初代所有者の内田信也(うちだのぶや)氏は、海運業で財を成し、母の静養のための別荘として起雲閣を築きました。二代目の根津嘉一郎(ねずかいちろう)氏は、現在の東武鉄道の創業者であり、自らの別荘として日本庭園の整備や洋館の増築を行いました。三代目の桜井兵五郎(さくらいひょうごろう)氏は、金沢の湯涌温泉で東洋一の旅館を経営していた人物で、現在の起雲閣を旅館として運営し、太宰治や三島由紀夫など多くの文化人に愛された宿でもあります。

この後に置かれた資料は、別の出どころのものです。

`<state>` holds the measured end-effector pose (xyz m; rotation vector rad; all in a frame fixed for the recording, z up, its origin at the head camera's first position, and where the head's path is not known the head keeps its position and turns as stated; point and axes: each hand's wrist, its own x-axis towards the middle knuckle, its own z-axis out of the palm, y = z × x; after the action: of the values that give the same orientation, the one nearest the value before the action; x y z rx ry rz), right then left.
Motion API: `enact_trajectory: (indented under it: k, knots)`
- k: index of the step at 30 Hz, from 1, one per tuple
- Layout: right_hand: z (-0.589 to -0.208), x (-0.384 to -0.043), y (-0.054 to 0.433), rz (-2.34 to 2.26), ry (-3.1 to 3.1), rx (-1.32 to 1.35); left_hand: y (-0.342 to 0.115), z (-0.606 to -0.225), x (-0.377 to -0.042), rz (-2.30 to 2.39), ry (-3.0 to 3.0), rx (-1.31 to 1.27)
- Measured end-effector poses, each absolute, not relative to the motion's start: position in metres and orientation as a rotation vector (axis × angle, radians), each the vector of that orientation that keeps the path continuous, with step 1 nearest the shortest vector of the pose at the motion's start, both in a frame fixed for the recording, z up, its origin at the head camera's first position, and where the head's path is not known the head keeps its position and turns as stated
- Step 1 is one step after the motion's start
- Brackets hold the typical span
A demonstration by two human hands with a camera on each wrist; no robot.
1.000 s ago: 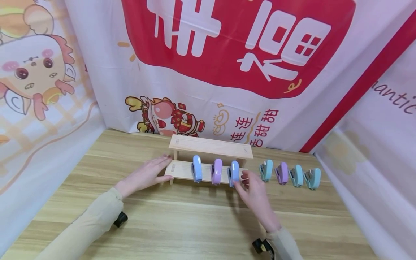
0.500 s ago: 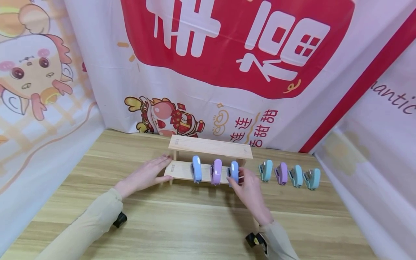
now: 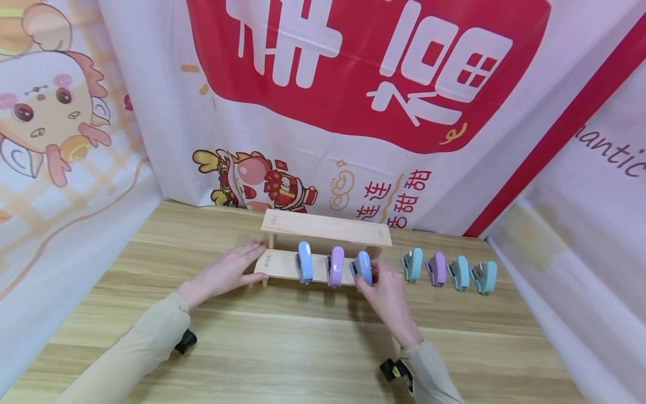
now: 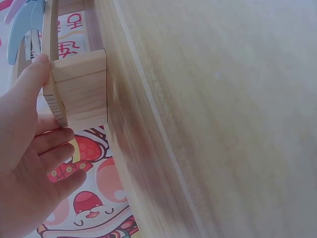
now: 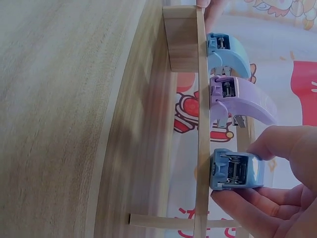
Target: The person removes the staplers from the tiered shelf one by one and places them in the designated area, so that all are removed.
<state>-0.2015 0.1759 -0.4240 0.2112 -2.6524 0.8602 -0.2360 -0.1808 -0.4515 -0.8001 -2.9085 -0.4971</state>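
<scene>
Head view: the right hand (image 3: 388, 296) is pinching a light-blue stapler with a curved handle (image 3: 364, 264) at the right part of the lower board of a pale wooden two-step shelf (image 3: 282, 265). The left hand (image 3: 228, 273) is resting at the shelf's left end, fingers extended, thumb at the front corner. A glossy purple curved stapler (image 3: 335, 266) is occupying the space just left of the pinched unit; a second light-blue stapler (image 3: 305, 262) is sitting farther left. The upper board (image 3: 328, 227) is bounding the rear. Right of the right hand, a row of four staplers (teal, purple, teal, teal) (image 3: 460, 273) is standing on the wood-grain table (image 3: 262, 348). A white cloth backdrop with red printing (image 3: 328, 120) is hanging behind.

Left wrist view: the thumb is touching the board's edge near the corner; the other fingers are lying loosely about its end.

Right wrist view: thumb and fingers are clasping opposite sides of the pinched stapler, its base appearing to touch the board. A gap is separating it from the purple one.
</scene>
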Motion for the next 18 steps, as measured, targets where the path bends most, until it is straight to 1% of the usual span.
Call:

現在は、広大な庭園に日本の伝統的な和室建築や写真映えするレトロな洋館が残る熱海の観光スポットとして、幅広い年齢層の方が訪れています。人気観光地であると同時に、温泉という貴重な資源とともに発展してきた熱海の歴史を体感できる場所でもあります。
いかがでしたでしょうか。スイーツや昭和レトロな観光地として脚光を浴びる熱海ですが、その背景には「湯」を通じて築かれてきた長い歴史があります。七湯を巡りながら、その歴史を感じ、街を歩く旅を楽しんでみてはいかがでしょうか。